● **YOUR GOAL**:
For the listing below, the answer is an exact retyping of the lines from the one with "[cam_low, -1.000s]" through the one with "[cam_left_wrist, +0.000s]", both included, without pictures.

● **INFORMATION SUPPLIED**:
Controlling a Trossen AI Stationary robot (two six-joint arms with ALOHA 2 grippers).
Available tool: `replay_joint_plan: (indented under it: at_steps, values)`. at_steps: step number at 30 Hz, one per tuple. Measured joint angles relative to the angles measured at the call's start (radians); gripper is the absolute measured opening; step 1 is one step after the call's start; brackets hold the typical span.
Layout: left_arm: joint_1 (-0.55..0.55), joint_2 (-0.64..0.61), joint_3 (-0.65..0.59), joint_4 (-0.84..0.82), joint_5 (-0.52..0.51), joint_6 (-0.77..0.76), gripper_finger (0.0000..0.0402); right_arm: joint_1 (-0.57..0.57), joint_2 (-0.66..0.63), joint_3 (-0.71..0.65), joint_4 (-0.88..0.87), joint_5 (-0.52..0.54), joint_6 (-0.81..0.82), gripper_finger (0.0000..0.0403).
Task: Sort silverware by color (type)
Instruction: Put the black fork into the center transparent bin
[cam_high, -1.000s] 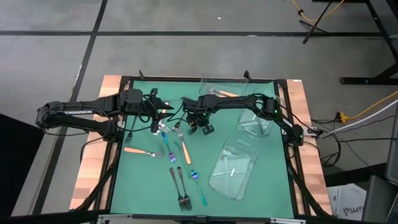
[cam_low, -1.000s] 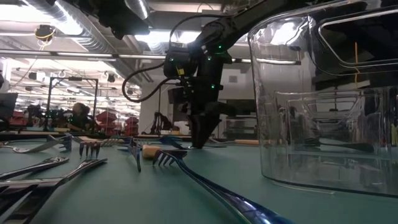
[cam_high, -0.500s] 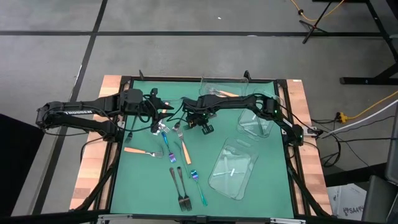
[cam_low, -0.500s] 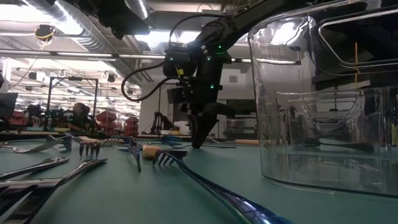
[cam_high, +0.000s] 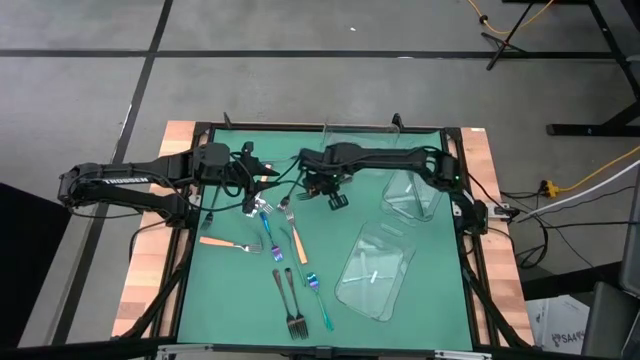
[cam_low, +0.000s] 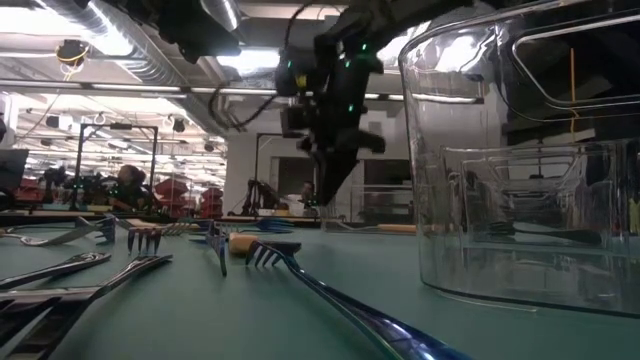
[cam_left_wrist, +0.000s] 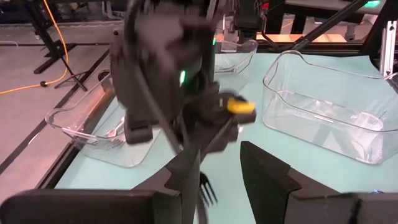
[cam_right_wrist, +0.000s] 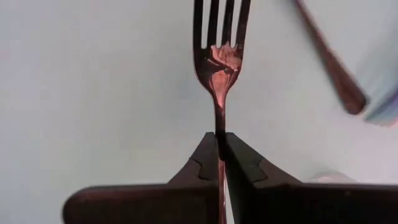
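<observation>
From above, the green table (cam_high: 225, 300) fills the middle of the frame. The right gripper (cam_high: 318, 188) sits a little above the centre, near the top of the mat. Its fingers are pinched together on a thin fork, but this view is too small to show the fork itself. The left gripper (cam_high: 262, 180) waits just to its left. More small forks (cam_high: 292, 305) lie loose below them, some with orange handles, some dark, some shiny blue. Clear plastic trays (cam_high: 375, 272) sit toward the right side and at the top.

From table height, the right gripper (cam_low: 325, 195) hangs in the upper middle, lifted off the table. A shiny fork (cam_low: 330, 295) lies close in front, and a tall clear tray (cam_low: 530, 160) fills the right side.

In the left wrist view, the left arm's own two dark fingers (cam_left_wrist: 264, 177) stand apart with nothing between them. The other arm looms large in the middle, and a dark fork head (cam_left_wrist: 205, 186) shows between it and these fingers.

In the right wrist view, the two dark fingers (cam_right_wrist: 208, 165) are clamped tight on the thin neck of a dark metal fork (cam_right_wrist: 219, 56), its prongs pointing to the top of the frame.

The hold is only on a skinny, smooth stem. The fork could swing or slip out on the way to a tray. The two arms are also very close, so they could bump.
</observation>
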Motion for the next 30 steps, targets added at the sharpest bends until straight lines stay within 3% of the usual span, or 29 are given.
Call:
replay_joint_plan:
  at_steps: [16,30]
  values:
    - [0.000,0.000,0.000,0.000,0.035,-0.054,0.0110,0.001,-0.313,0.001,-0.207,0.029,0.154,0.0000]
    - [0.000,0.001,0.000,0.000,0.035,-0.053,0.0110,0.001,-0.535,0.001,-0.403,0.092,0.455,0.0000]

● **REPLY TO THE TASK**:
[cam_low, -1.000s] 
[cam_high, -0.500s] 
[cam_low, -0.500s] 
[cam_high, +0.000s] 
[cam_low, +0.000s] 
[cam_left_wrist, +0.000s] 

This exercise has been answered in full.